*What you should do*: In the listing below, find the line with "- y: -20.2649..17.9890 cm" and copy every line from there up to and including the line with "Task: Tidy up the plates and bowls", exactly and without pictures.
*** Information supplied ***
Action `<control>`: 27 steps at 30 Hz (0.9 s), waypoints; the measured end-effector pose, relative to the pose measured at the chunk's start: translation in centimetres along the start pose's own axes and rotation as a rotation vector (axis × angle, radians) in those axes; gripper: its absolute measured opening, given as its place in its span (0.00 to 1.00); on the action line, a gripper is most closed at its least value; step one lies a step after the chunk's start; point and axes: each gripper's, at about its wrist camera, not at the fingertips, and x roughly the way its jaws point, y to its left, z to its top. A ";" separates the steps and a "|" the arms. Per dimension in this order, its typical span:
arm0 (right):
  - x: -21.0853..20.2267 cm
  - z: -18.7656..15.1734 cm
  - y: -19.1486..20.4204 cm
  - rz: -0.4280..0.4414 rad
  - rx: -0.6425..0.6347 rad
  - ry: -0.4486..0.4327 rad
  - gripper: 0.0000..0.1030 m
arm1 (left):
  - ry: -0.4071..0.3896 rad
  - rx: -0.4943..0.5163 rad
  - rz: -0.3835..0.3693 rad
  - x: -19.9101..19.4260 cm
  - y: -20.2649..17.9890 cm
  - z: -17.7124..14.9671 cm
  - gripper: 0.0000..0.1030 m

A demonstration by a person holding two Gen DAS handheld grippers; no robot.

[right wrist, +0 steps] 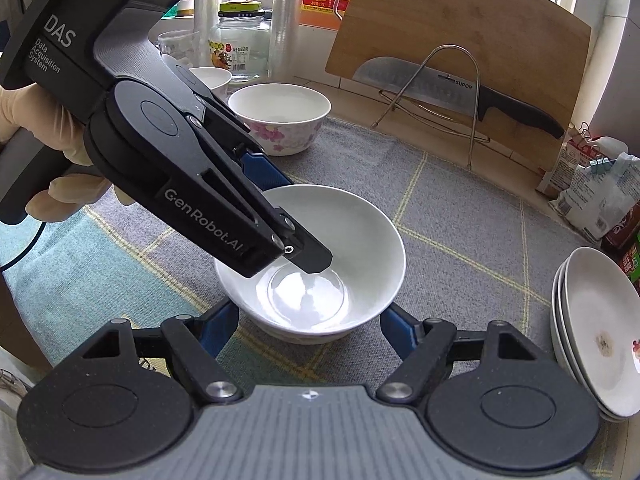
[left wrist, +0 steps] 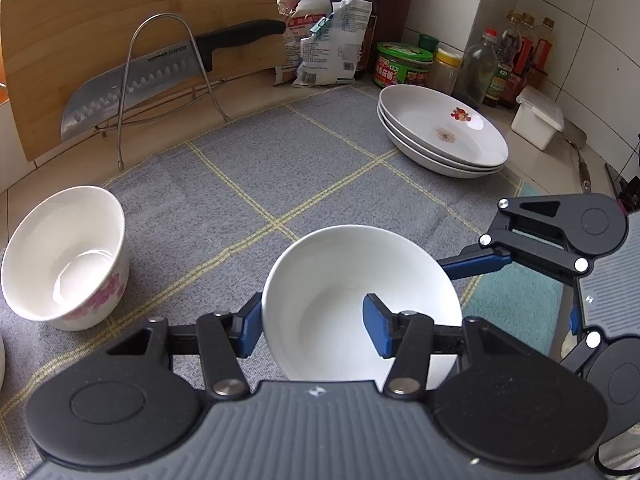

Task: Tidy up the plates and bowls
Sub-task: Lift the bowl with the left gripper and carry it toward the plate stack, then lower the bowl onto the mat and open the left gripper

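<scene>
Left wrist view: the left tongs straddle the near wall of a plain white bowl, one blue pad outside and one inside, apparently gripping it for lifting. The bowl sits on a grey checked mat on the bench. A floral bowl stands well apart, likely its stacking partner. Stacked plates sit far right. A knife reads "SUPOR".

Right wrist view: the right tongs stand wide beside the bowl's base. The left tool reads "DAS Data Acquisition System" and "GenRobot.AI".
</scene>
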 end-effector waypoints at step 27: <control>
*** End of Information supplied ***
*Result*:
  - y: -20.2649..17.9890 cm
  - z: -17.7124..14.9671 cm
  - gripper: 0.0000..0.1030 m

A demonstration by a person holding two Gen DAS handheld grippers; no robot.

[right wrist, +0 steps] 
[left wrist, +0 steps] 

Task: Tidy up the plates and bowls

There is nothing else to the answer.